Победитель поднялся из-за стола, что позволило во всех деталях его рассмотреть. Хоть ростом он и не выделялся среди других, но зато на нём был самый изысканный камзол: посеребренные пуговицы, белые манжеты и вышитый золотыми нитками на груди буревестник выдавали в нём довольно зажиточного человека. А ещё на поясе висела рапира, что было совсем нехарактерно для здешних мест — в Порт-Фросте подчас и с двуручником было опасно выходить на улицу, не то что уж с "зубочисткой". Но Стефан верил в удачу, нет, даже — в Удачу. Да, именно так: Удачу, ибо для Стефана она была богиней, женой, короной, королевством и его же палачом. Особенно когда кости ложились не в его пользу. Не всегда так было, раньше совсем другое для этого человека было ценнейшей вещью на свете...Но люди меняются, в прошлое уходят былые ценности рука об руку с забытыми идеалами.

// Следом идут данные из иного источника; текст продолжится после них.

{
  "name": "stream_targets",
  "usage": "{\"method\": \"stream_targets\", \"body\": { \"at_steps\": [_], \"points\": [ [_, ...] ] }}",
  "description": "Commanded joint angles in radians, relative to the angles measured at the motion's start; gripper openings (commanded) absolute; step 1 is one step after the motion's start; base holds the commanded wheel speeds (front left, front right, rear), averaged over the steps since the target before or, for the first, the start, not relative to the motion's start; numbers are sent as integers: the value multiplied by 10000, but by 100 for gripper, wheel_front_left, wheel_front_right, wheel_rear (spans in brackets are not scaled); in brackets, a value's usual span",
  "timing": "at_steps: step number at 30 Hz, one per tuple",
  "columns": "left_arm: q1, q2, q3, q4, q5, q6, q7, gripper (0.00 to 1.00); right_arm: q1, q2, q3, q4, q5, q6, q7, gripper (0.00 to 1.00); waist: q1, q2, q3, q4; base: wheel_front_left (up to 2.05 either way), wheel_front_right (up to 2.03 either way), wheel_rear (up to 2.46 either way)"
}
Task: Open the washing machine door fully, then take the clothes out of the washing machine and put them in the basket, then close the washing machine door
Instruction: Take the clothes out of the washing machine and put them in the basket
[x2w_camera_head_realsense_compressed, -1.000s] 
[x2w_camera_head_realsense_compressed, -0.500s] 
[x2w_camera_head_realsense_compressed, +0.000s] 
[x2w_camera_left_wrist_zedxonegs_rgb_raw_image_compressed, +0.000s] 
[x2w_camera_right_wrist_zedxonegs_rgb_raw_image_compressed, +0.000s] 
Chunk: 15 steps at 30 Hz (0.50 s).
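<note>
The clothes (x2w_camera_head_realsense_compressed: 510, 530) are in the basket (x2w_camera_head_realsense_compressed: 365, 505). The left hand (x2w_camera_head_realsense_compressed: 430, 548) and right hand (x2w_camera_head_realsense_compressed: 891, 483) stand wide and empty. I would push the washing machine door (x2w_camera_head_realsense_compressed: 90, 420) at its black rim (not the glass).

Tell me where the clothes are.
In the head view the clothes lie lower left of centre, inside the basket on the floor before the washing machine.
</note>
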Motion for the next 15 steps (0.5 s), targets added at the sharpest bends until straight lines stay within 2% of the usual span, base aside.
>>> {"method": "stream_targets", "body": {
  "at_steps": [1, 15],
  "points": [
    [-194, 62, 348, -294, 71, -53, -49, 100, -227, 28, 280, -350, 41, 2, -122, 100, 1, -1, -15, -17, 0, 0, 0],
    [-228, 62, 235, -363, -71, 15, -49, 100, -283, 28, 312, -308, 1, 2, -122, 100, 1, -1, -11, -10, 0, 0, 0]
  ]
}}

— Завтра в то же время? — Стефан накинул на свои плечи подбитый кроличьим мехом плащ, на котором тоже был вышит буревестник, как и на камзоле.
— Нет, с меня на всю неделю хватит, — Ричард попытался выдавить из себя улыбку, но это у него почти не получилось.
Остальные игроки отвечали в том же духе.
— Ладно, тогда всем удачи, и да не найдут враги ваш дом, — обычное прощание в Порт-Фросте.
В своё роде — издевательство: городок был очень мал, и найти нужный дом не составило бы никакой трудности.
Стефан вышел на улицу, вдыхая морозный воздух: хоть только начинался октябрь, но здесь, на северной границе Свободных городов, зима уже захватила бразды правления.